One of the most virulent forms of prejudice is xenophobia, the anxiety and bigoted behavior aroused by strangers and the strange — by anything different from ourselves. The "other," because of skin color, language, dress, or religious belief, is seen as a threat. Because of this prevalent attitude, many strangers in society live in a kind of prison, one built by prejudice.

Otomo is a riveting German film directed by Frieder Schlaich. It is loosely based on a well-publicized 1989 incident in Stuttgart where a West African immigrant stabbed two policemen to death when they tried to apprehend him for a previous altercation on a train. Otomo presents a fictionalized reconstruction of the last day of this African's life.

Otomo (Isaach de Bankole) arises early in the morning to cast stones, do some pushups, and pack his bags. It is his birthday but no one is there to celebrate with him. He stands on line for some menial work but is denied on account of his inadequate papers. Racist remarks are directed his way, especially ridiculing his scuffed shoes. On the train, a bigoted ticket collector harasses him. After punching this official, Otomo flees from the train, leaving behind his backpack containing some soil from his homeland. A bulletin is put out for him by the police. Two young cops eager for promotion are determined to apprehend him.

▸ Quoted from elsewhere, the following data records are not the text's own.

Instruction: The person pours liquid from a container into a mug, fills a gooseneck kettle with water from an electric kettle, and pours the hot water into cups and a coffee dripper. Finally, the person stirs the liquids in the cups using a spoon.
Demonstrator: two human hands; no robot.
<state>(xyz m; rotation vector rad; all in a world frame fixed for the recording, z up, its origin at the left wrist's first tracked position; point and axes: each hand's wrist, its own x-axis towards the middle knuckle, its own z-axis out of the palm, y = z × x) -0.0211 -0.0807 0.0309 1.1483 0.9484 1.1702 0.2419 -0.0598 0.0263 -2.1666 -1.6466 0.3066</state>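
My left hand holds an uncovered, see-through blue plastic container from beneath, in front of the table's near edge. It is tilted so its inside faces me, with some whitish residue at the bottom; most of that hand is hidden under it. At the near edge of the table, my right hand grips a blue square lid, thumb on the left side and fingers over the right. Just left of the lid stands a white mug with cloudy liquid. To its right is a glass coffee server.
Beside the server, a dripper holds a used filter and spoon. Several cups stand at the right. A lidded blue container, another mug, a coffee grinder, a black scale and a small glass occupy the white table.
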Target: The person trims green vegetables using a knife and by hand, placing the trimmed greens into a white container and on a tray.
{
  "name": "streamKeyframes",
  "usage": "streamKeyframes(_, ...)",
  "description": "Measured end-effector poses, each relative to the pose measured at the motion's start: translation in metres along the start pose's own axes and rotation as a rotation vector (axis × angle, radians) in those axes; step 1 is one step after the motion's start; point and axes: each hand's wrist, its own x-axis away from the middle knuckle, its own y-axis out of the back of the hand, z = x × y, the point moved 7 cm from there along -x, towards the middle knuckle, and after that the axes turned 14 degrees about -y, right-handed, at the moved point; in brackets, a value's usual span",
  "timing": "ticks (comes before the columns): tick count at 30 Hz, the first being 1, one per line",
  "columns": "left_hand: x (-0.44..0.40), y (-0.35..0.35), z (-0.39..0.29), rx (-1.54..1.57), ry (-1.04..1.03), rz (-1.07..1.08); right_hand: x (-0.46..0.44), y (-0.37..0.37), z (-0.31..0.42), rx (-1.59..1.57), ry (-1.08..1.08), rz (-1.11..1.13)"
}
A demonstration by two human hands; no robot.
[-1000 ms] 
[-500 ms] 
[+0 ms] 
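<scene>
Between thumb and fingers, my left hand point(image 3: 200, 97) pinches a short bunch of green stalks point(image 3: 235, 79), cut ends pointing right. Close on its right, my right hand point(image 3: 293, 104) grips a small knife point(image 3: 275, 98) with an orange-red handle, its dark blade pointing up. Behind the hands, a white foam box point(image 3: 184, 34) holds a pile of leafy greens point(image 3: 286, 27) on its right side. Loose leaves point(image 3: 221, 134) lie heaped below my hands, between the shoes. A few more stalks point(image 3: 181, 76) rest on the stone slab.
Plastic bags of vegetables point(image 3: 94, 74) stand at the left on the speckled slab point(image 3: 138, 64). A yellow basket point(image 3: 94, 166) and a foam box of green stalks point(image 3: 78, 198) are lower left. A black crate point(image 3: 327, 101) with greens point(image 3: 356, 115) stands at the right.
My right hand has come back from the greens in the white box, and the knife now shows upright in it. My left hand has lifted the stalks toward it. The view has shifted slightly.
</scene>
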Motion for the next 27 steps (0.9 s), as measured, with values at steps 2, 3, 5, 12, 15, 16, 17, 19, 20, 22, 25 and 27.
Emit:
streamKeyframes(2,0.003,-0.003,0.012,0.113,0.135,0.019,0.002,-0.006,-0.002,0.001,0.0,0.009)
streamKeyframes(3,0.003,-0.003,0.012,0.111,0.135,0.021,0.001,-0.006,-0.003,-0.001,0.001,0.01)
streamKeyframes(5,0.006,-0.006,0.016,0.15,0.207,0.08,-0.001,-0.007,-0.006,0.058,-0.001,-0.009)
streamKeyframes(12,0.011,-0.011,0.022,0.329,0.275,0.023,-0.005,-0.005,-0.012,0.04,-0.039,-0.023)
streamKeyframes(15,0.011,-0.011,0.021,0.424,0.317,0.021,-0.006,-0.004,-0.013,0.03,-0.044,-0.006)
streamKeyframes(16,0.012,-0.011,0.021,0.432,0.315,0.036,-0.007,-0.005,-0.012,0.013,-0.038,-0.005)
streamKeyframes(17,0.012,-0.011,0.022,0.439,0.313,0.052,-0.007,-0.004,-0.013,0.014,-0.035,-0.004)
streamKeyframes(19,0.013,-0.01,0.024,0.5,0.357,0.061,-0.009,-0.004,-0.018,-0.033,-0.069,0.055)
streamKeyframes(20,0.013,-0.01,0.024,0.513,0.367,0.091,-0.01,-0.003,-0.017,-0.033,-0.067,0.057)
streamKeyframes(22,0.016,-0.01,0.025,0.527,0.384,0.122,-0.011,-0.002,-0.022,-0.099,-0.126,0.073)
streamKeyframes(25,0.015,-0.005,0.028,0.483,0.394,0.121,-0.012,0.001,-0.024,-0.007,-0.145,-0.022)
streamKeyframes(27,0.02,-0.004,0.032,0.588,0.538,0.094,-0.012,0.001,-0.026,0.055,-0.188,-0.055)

The hotel manager tells them that Otomo has been in Germany for eight years and that his rent was paid by a Catholic charity organization. The ill-fated African stops at a church to pray while a young minister is preaching a sermon about the small gestures that can make a difference — "A gentle word can save a life." But all that Otomo receives in church is a cold stare from a woman while he kneels in front of a portrait of the crucified Jesus.

The only one to reach out to this immigrant is a little girl who gives him a flower while he sits in dejection by the river. Her grandmother (Eva Mattes) is sympathetic to his down-and-out plight. She takes him to her daughter's apartment and eventually gives him the money he needs to pay a trucker to take him to Amsterdam. For one brief moment, Otomo connects with another human being — telling her that this is the first time in eight years he's ever seen the inside of anyone's home in Germany. He shares with her his dream of becoming a helicopter pilot.

Otomo draws our attention to the dehumanized treatment of refugees in Germany and elsewhere where they are viewed as "vermin." Hostility instead of hospitality greats outsiders in many large cities. Hopefully this morally provocative German film will eventually be released in video so that many human rights activists can see it.